--- START ---

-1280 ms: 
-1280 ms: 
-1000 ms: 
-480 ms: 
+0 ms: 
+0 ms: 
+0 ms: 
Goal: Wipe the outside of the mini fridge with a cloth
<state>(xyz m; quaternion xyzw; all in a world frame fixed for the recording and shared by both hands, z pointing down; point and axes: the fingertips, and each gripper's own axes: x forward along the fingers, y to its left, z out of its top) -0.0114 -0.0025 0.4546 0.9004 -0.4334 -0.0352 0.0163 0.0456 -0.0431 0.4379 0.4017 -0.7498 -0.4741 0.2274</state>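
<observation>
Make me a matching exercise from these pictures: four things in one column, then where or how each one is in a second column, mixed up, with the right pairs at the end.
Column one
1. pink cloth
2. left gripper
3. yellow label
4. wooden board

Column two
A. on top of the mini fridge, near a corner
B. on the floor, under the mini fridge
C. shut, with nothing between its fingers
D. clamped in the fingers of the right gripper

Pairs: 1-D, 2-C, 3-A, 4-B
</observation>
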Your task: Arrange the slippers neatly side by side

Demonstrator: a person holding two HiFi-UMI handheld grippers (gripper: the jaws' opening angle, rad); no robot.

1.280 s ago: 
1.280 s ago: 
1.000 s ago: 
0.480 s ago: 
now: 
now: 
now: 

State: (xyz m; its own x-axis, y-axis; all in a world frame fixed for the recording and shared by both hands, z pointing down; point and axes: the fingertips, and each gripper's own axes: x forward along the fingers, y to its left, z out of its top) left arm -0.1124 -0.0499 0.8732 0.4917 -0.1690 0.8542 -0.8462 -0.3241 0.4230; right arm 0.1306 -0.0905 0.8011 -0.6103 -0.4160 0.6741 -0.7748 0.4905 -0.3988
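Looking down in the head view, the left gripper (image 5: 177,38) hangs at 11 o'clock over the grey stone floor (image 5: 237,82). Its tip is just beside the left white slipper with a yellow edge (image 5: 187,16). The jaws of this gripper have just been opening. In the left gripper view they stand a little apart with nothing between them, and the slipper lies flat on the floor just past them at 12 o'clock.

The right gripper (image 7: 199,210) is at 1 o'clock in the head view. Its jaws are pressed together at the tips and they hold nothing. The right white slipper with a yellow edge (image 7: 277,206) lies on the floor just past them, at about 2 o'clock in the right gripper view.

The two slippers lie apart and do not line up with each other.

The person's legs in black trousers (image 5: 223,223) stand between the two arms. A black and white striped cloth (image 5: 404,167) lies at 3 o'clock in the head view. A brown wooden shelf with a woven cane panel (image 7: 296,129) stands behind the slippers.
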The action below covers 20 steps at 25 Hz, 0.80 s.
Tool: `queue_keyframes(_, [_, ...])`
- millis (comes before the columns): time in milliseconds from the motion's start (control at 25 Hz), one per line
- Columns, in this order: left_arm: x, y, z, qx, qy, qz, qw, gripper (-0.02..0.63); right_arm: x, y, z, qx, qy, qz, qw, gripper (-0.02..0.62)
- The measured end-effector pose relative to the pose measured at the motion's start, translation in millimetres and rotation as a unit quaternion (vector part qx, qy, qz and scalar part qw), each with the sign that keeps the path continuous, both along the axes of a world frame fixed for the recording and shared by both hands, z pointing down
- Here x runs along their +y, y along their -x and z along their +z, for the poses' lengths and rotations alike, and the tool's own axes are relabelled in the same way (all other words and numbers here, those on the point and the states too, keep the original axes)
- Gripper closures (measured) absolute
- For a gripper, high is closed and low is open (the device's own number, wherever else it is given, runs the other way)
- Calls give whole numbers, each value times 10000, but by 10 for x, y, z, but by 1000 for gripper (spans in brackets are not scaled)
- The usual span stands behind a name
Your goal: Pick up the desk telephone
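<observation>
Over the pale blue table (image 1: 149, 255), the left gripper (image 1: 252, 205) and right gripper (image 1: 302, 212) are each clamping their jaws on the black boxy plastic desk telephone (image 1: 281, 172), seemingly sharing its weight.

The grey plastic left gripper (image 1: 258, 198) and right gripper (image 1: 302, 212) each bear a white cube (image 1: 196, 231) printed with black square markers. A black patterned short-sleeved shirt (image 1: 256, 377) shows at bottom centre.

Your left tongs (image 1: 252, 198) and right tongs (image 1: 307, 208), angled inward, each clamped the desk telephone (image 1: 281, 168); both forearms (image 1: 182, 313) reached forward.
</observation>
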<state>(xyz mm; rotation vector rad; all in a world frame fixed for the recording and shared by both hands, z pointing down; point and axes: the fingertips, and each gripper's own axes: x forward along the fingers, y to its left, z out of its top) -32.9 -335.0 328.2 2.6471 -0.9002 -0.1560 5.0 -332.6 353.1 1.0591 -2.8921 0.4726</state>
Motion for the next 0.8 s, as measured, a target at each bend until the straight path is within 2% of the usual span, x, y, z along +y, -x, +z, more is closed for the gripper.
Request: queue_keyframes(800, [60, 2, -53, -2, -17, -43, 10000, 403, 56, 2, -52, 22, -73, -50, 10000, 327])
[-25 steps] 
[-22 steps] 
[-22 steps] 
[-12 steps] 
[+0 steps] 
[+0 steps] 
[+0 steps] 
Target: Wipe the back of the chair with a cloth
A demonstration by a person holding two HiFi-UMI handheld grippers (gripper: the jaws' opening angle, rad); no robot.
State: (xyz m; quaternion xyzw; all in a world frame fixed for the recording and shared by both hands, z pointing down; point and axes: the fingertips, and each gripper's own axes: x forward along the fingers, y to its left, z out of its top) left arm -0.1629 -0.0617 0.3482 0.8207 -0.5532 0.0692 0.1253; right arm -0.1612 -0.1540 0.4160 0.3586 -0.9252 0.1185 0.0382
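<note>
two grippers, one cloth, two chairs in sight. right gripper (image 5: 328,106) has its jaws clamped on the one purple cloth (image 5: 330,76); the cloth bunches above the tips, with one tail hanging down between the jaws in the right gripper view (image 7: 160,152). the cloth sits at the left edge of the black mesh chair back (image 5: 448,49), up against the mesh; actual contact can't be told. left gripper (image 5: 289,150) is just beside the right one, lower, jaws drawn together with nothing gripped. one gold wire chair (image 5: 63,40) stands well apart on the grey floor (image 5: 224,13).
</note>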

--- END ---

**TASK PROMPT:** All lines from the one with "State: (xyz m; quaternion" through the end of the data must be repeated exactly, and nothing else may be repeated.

**TASK ANSWER:**
State: (xyz m; quaternion xyzw; all in a world frame fixed for the recording and shared by both hands, z pointing down; point and axes: the fingertips, and each gripper's own axes: x forward along the fingers, y to its left, z out of its top) left arm -0.1629 -0.0617 0.3482 0.8207 -0.5532 0.0692 0.1253; right arm -0.1612 -0.1540 0.4160 0.3586 -0.9252 0.1185 0.0382
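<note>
two grippers, one cloth, two chairs in sight. right gripper (image 5: 328,106) has its jaws clamped on the one purple cloth (image 5: 330,76); the cloth bunches above the tips, with one tail hanging down between the jaws in the right gripper view (image 7: 160,152). the cloth sits at the left edge of the black mesh chair back (image 5: 448,49), up against the mesh; actual contact can't be told. left gripper (image 5: 289,150) is just beside the right one, lower, jaws drawn together with nothing gripped. one gold wire chair (image 5: 63,40) stands well apart on the grey floor (image 5: 224,13).
</note>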

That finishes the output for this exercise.